> THE TASK: In the data that follows, find each line containing "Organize" and copy it.

> SUPPLIED MATERIAL:

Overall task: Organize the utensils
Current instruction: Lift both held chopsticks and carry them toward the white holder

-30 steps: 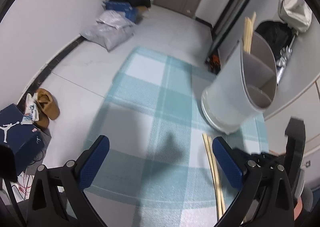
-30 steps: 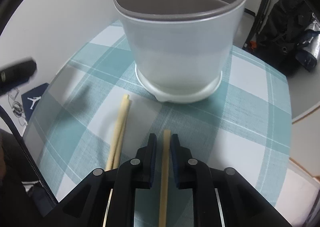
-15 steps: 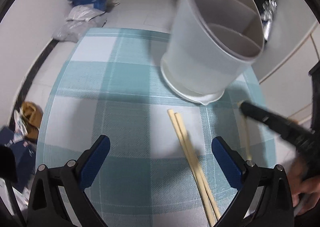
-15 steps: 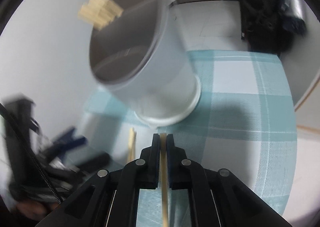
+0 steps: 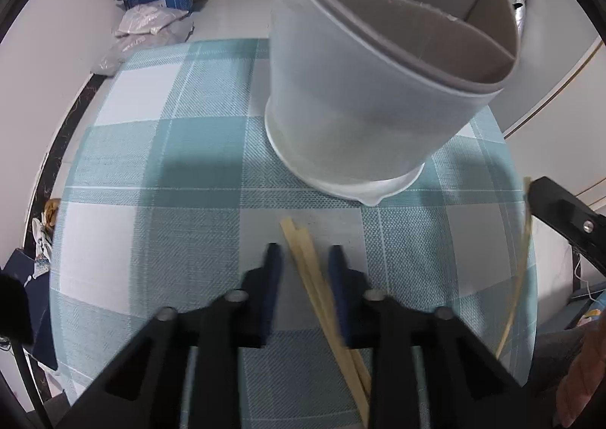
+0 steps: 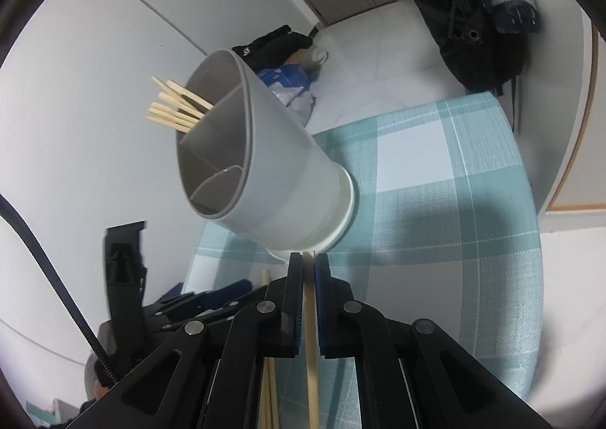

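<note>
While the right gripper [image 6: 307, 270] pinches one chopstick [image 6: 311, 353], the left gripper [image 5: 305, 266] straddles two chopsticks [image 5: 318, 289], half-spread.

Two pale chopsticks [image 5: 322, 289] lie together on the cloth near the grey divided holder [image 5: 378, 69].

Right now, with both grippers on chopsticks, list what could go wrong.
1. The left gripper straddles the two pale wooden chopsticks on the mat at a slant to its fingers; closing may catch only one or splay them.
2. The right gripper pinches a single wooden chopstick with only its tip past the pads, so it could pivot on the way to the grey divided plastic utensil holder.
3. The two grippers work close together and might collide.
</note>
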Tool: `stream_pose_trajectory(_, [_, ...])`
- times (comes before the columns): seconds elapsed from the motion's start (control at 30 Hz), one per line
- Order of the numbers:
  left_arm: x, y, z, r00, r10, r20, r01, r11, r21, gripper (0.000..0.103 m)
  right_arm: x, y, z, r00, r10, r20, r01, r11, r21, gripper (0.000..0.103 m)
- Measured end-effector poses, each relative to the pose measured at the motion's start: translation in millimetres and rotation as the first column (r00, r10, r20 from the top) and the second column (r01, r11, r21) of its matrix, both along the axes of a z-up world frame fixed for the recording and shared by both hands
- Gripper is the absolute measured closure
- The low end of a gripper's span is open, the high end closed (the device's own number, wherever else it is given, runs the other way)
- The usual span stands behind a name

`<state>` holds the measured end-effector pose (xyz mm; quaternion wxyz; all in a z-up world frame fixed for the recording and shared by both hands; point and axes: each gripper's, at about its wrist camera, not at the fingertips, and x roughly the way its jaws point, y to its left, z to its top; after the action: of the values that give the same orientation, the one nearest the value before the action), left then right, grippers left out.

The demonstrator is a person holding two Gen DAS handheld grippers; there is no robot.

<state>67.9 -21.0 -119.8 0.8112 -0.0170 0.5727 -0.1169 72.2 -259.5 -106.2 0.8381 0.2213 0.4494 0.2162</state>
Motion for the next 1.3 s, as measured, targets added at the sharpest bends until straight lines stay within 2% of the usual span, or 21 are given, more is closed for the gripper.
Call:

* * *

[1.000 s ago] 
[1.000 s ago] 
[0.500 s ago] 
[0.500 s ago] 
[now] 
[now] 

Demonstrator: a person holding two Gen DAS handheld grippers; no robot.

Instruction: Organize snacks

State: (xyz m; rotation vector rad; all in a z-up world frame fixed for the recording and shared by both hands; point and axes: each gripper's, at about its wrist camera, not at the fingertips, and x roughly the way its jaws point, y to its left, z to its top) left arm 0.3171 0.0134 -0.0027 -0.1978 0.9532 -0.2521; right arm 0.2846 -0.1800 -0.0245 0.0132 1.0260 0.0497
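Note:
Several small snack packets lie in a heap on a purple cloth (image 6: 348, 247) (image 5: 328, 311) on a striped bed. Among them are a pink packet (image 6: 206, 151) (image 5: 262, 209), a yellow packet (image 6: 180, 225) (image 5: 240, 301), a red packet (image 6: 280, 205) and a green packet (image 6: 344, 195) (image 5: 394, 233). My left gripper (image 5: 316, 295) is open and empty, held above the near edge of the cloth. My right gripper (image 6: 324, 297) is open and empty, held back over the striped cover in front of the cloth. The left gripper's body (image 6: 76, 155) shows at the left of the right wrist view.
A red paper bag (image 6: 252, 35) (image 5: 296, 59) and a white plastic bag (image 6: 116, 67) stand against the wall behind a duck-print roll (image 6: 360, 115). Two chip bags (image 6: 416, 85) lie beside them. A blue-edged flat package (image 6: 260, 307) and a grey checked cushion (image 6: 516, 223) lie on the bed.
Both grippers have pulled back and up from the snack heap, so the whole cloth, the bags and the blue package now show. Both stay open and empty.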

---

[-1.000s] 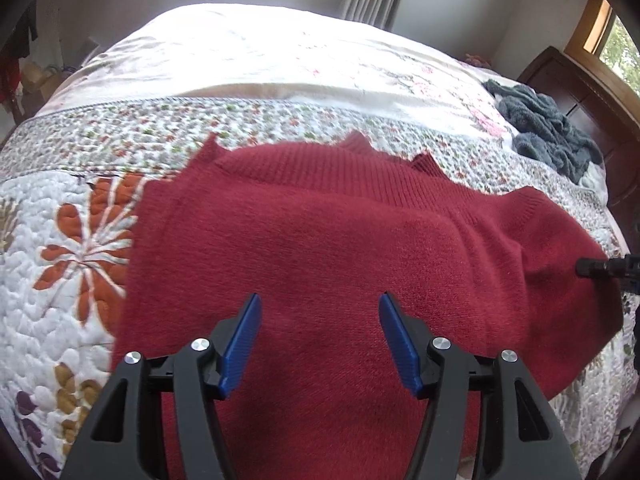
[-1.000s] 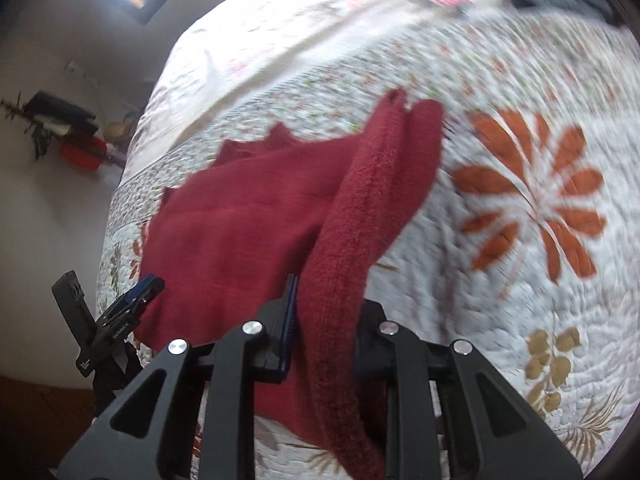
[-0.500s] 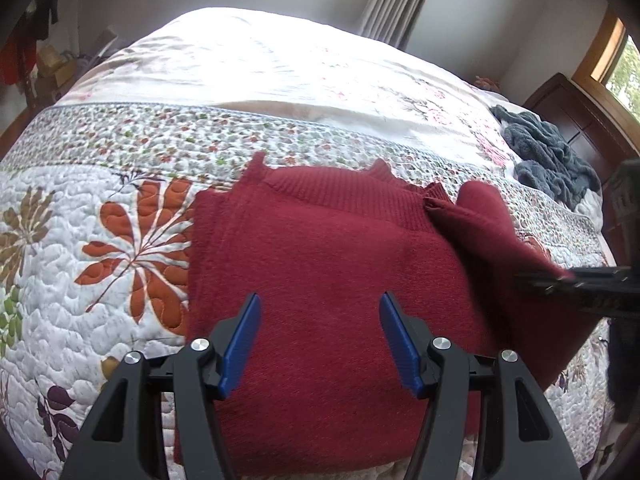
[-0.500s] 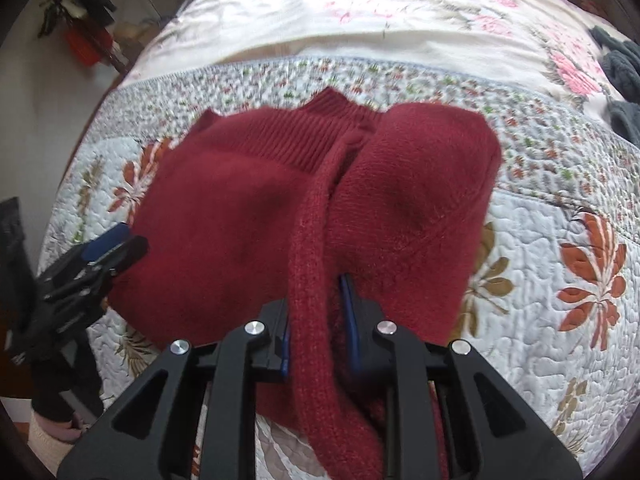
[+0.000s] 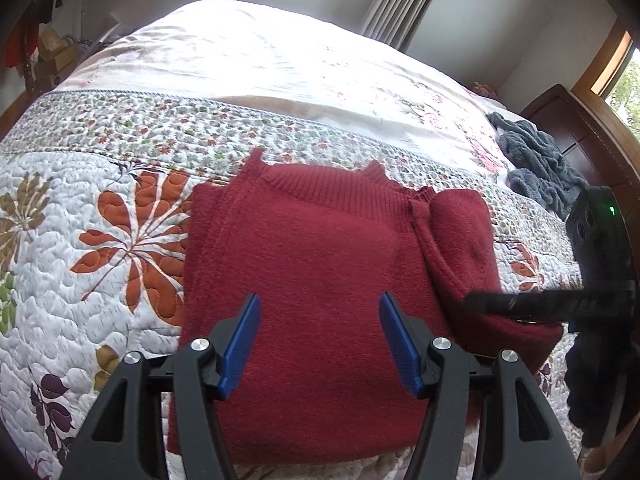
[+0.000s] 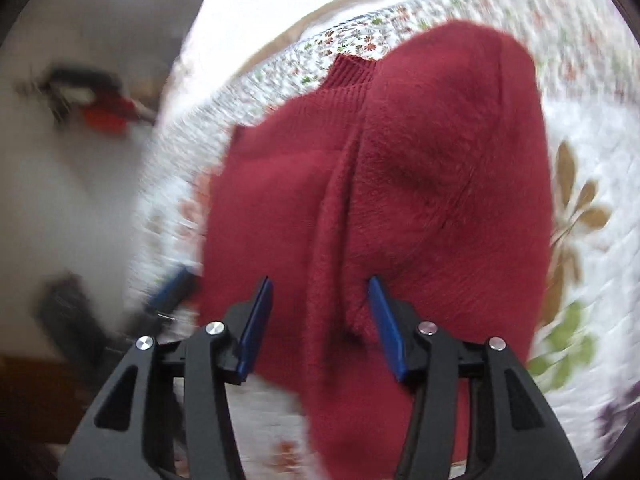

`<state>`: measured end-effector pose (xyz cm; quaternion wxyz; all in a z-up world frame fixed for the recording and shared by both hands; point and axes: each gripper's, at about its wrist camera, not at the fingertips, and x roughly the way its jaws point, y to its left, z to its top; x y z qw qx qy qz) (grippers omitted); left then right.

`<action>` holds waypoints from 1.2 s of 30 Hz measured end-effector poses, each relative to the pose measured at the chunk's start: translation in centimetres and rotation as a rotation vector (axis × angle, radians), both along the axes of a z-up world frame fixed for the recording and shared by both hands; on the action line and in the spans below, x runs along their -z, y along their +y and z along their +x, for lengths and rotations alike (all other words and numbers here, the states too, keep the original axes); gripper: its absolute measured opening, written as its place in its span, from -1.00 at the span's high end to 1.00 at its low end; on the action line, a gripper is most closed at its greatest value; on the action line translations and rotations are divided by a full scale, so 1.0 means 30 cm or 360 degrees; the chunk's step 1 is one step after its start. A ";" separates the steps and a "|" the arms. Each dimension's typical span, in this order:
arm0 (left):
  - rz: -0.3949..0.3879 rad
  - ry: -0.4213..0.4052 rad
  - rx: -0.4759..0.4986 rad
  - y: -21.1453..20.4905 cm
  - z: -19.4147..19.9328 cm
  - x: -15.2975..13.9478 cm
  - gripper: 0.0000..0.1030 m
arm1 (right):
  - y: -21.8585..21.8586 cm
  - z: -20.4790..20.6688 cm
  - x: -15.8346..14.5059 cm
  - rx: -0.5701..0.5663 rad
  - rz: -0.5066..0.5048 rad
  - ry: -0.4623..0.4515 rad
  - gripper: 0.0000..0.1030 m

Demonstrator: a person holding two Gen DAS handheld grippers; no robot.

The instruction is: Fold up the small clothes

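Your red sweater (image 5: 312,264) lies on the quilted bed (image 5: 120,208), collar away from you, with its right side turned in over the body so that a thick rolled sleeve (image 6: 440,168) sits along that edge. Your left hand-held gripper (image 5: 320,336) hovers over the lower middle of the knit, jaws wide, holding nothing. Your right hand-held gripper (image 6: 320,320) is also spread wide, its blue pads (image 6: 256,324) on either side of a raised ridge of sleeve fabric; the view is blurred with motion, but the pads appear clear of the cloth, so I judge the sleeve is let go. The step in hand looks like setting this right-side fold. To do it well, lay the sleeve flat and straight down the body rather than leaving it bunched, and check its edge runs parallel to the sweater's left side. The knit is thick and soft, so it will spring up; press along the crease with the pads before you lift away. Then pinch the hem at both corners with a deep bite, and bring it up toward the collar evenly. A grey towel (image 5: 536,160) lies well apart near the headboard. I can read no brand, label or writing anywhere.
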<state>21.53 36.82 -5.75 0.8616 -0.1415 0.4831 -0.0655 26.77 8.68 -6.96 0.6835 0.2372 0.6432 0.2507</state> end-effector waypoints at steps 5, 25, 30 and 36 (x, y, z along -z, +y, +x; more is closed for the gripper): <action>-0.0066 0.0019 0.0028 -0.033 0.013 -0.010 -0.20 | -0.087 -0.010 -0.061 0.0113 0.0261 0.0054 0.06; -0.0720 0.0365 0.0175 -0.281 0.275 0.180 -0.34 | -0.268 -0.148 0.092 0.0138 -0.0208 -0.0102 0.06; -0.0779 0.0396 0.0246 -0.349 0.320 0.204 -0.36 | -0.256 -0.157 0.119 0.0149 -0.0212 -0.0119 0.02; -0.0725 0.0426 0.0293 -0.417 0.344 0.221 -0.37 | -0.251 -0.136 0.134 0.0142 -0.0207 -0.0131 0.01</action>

> EXPECTED ANSWER:
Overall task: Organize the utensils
Instruction: Organize snacks

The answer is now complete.